Trecho da coluna de Janio de Freitas Uma das possibilidades é a permanência de Temer. Mais incapaz e perplexo do que nunca, mais inconfiável do que sempre. Seria levar o prejuízo administrativo e a sem-vergonhice política da sua “presidência” ao nível de catástrofe. É impossível imaginar o que poderia suceder, com o chefe do governo cercado por denúncias, o Congresso esvaziado pelas campanhas de reeleição, a falsa retomada da economia engasgando mais, o desemprego e a violência em continuada aceleração. Quem não antevê esse quadro é porque, de Miami e Lisboa, a visão é muito distante.

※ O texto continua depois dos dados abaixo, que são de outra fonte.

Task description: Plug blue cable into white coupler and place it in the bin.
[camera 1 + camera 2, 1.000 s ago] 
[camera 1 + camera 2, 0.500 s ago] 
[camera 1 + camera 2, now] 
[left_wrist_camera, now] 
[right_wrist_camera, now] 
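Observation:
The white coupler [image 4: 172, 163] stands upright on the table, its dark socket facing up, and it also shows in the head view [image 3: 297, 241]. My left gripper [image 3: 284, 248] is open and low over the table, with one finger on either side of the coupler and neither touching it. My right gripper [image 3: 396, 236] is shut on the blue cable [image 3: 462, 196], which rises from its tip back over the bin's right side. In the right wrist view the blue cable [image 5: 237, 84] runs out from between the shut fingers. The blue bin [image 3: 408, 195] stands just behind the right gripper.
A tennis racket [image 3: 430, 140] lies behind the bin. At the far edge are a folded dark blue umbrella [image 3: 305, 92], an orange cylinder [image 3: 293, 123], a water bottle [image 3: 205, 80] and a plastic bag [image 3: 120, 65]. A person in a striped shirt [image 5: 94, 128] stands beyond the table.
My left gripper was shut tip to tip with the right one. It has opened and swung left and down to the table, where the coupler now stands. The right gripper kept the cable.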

A outra possibilidade é o impeachment. Alguns preveem para esta semana o pedido da procuradora-geral Raquel Dodge nesse sentido. Muitos têm escrito e dito que Temer não conseguiria do Congresso o terceiro salvo-conduto. Talvez. Mas a margem para abandoná-lo é, no máximo, igual à de salvá-lo. O argumento de que a “reforma” da Previdência não passaria por falta de uns 40 votos, evidenciando-se o enfraquecimento de Temer no Congresso, é ilusória.

(...)

As prisões dos mais antigos e próximos companheiros do chefe desviam as atenções palacianas, da ação eleitoral para a salvação pessoal. Até porque Raquel Dodge consagrou a tese de que a proteção constitucional a presidentes não impede que sejam investigados. Temer se salve da queda ou não, o país fica exposto a outra fase mais turbulenta. Que presidente esse Temer, esse companheiro e chefe de Geddel Vieira Lima, do maleiro Rocha Loures, José Yunes, Moreira Franco, Eduardo Cunha e seu braço Carlos Marun, o preso Henrique Alves, e por aí abaixo. É o caso de pedirmos socorro.